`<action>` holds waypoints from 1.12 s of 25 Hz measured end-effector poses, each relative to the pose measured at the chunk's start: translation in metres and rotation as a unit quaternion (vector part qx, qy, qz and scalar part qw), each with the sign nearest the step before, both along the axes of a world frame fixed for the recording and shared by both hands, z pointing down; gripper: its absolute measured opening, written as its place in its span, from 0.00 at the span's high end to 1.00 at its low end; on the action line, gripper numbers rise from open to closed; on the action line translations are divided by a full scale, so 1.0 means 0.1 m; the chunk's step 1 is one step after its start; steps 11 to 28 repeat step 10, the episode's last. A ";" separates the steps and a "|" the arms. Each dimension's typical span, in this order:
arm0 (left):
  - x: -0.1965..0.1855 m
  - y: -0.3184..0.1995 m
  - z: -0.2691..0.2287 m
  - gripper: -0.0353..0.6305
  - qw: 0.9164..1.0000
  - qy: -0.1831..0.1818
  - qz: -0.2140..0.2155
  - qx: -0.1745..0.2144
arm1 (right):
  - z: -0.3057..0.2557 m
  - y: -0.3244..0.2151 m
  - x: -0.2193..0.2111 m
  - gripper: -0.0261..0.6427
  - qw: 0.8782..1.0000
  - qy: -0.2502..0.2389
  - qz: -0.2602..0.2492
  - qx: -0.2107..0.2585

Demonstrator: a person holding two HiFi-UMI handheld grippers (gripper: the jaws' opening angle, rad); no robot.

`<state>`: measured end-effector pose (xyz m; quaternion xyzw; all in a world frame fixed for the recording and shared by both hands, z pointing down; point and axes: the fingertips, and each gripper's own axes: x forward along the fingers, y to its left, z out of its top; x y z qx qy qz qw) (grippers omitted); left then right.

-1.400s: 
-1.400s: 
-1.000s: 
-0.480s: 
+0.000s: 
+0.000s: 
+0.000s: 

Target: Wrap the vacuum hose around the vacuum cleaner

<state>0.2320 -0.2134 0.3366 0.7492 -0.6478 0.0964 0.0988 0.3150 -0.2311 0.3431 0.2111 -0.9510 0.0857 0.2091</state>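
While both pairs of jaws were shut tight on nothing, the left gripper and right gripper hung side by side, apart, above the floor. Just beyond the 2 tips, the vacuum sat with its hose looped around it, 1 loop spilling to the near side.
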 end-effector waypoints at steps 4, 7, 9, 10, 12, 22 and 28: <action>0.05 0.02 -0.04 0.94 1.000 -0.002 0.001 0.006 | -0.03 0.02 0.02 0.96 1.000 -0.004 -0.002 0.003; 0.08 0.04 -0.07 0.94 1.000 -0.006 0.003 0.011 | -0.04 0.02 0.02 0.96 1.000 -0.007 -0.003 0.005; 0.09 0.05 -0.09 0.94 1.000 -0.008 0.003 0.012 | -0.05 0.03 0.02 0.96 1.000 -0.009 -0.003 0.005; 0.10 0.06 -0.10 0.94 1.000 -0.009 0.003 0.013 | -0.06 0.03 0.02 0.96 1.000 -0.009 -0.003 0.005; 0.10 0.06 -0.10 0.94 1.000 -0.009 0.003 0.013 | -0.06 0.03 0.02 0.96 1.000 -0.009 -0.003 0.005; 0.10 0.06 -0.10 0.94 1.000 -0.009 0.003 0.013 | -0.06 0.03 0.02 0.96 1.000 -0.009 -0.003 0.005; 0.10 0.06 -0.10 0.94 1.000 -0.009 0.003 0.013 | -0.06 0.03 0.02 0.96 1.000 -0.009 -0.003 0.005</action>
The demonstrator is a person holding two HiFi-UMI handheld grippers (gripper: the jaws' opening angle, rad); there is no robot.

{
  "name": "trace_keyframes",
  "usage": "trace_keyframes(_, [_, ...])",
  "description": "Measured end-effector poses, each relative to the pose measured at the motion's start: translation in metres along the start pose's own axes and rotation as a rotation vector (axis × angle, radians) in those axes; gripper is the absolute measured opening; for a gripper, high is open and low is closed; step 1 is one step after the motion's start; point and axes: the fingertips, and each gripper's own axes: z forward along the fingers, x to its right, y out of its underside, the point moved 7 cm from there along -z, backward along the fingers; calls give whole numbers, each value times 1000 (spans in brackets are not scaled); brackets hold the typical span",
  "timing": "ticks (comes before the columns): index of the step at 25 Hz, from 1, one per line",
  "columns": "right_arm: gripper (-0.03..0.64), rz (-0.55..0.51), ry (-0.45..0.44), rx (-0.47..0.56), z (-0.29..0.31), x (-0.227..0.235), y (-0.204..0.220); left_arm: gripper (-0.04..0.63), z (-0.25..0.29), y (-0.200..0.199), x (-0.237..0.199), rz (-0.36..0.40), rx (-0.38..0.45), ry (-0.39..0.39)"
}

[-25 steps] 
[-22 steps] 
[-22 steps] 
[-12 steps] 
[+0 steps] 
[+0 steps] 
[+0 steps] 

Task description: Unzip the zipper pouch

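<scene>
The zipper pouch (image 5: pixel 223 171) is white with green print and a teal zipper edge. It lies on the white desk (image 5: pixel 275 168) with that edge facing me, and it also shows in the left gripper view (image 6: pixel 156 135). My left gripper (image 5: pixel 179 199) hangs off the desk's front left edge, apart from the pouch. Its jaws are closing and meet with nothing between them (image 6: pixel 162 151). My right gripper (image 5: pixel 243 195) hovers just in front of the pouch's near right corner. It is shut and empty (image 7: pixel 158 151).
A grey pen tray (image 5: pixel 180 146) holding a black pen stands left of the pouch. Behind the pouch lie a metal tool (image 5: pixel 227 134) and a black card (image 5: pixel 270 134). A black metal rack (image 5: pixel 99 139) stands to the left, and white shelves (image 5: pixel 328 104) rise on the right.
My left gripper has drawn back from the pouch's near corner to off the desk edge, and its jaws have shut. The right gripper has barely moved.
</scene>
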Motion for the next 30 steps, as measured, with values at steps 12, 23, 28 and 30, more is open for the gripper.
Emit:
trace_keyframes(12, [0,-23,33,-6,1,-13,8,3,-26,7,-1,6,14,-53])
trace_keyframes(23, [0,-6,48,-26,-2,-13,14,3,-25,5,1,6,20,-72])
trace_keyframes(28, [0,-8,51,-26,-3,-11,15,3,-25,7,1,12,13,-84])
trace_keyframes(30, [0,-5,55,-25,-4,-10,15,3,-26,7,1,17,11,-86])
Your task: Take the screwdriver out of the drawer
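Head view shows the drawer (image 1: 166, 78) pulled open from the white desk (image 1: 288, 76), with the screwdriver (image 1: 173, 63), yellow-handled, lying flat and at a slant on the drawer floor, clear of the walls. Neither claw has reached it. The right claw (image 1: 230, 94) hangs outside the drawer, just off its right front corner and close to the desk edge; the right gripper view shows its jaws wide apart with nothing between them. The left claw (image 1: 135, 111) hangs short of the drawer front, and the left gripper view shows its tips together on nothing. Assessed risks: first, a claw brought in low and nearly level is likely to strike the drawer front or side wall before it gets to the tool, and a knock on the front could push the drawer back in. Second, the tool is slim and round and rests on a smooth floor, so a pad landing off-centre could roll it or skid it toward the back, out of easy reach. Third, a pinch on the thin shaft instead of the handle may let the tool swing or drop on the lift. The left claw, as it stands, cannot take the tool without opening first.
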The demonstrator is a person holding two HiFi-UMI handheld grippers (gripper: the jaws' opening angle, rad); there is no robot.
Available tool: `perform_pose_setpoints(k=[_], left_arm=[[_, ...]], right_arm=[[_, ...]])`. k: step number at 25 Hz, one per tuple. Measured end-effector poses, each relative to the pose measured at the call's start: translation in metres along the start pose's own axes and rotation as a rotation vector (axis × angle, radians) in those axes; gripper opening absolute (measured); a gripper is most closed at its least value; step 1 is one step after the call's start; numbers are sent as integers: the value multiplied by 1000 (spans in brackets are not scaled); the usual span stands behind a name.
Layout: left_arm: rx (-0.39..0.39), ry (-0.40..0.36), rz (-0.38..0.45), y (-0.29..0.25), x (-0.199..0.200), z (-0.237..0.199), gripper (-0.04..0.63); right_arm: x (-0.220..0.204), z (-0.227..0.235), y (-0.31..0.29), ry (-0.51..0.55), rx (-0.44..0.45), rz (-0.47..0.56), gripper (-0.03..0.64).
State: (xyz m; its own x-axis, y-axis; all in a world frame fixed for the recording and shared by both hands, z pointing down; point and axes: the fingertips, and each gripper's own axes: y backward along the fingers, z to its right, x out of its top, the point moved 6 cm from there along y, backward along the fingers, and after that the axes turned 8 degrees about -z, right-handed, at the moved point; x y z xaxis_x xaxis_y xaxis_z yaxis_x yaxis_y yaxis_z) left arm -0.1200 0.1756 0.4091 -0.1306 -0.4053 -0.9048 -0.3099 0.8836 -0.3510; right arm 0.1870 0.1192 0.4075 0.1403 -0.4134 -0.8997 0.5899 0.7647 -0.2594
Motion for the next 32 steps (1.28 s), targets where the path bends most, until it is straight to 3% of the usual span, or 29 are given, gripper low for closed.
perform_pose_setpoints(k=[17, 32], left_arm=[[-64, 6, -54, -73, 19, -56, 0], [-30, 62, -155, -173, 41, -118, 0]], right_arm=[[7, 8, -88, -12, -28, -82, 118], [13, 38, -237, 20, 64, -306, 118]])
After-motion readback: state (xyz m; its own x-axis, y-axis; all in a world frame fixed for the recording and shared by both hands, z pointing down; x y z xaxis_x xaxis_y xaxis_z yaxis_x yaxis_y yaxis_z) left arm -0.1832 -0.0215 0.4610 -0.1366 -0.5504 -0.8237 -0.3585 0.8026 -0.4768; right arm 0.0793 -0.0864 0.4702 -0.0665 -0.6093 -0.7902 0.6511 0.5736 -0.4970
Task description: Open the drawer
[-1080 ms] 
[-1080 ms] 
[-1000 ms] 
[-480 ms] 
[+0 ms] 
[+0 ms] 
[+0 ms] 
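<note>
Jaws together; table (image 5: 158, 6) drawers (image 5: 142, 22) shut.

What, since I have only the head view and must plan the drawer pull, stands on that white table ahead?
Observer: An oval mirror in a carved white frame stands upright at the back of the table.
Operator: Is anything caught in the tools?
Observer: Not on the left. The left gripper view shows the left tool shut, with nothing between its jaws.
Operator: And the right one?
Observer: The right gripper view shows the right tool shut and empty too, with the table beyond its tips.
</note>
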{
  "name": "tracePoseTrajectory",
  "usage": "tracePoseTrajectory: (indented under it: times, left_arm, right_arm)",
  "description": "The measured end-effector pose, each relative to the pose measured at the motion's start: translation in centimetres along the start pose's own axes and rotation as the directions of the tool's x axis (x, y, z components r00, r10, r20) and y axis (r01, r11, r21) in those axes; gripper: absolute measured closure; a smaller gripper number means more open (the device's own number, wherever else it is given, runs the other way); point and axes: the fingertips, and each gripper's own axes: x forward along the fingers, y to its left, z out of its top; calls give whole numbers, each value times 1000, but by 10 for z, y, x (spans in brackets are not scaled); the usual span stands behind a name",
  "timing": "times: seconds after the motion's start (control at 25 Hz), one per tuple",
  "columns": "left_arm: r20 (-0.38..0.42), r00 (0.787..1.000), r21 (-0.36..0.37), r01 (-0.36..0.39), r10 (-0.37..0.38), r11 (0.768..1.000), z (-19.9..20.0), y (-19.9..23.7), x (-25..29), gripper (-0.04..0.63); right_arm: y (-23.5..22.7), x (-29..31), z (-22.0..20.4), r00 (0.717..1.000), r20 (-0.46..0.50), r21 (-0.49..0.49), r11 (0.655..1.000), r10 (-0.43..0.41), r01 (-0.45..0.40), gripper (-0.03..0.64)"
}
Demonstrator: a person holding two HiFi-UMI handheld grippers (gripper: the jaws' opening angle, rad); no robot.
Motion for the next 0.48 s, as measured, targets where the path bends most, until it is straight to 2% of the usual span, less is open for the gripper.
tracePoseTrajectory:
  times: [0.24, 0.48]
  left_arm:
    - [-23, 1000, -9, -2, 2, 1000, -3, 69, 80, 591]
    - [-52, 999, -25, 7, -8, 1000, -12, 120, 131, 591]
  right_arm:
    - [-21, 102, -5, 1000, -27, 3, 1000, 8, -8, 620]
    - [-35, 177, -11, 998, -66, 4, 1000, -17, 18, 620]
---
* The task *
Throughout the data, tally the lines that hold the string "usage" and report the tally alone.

* Answer space *
2